Robbie Williams

Personal information
- Full name: Robert Williams
- Date of birth: 12 April 1979 (age 45)
- Place of birth: Liverpool, England
- Position(s): Defender

Team information
- Current team: Warrington Town

Youth career
- Southport

Senior career*
- Years: Team / Apps / (Gls)
- ????–1999: St Dominics
- 1999–2009: Accrington Stanley / 238 / (11)
- 2010–2012: Southport / 11 / (0)
- 2012–: Warrington Town / 1 / (0)

= Robbie Williams (footballer, born 1979) =

English footballer

Robert "Robbie" Williams (born 12 April 1979) is an English footballer who plays for Warrington Town.

==Accrington Stanley==
Williams signed for Accrington Stanley in July 1999 from Liverpool County Football Combination side St Dominics. He played for the club for ten years, making 238 league appearances for the club, and picking up championship winning medals for the Northern Premier Division One in 2000, the Northern Premier League in 2003 and the Conference National in 2006, seeing the club promoted to the Football League.
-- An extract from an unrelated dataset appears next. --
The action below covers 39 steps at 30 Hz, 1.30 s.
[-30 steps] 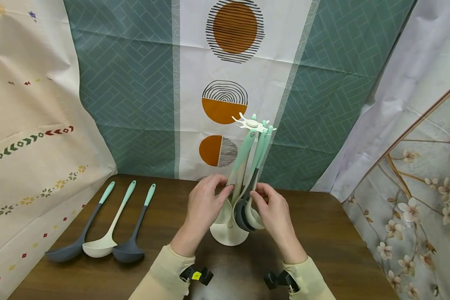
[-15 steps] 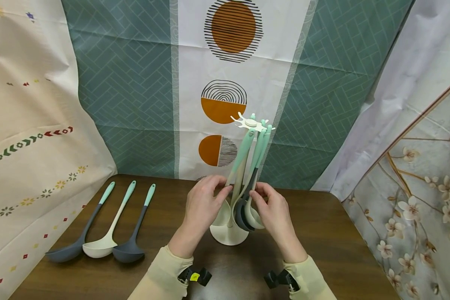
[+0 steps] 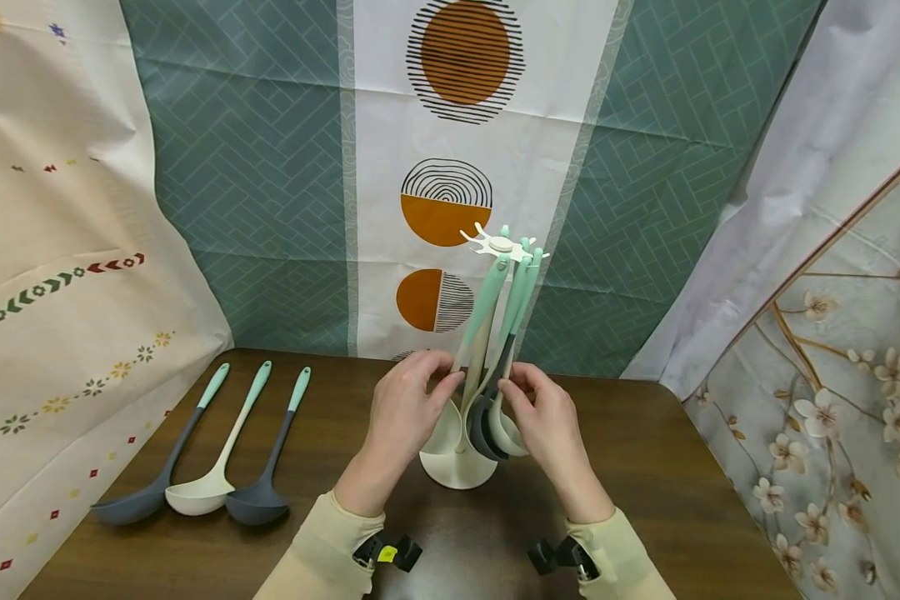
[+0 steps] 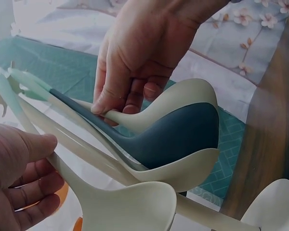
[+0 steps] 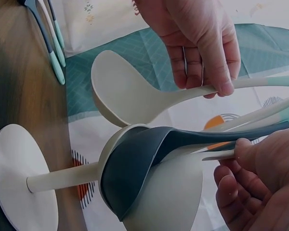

===Illegal betting and subsequent ban===
In April 2009, Williams, who at the time was the club's longest serving player, along Stanley teammates Peter Cavanagh, Jay Harris and David Mannix and Bury player Andy Mangan were charged with breaching the Football Association's betting rules, with some accused of gambling thousands of pounds on their team to lose. The scandal related to Accrington Stanley's last game of the last League Two season, at home to Bury.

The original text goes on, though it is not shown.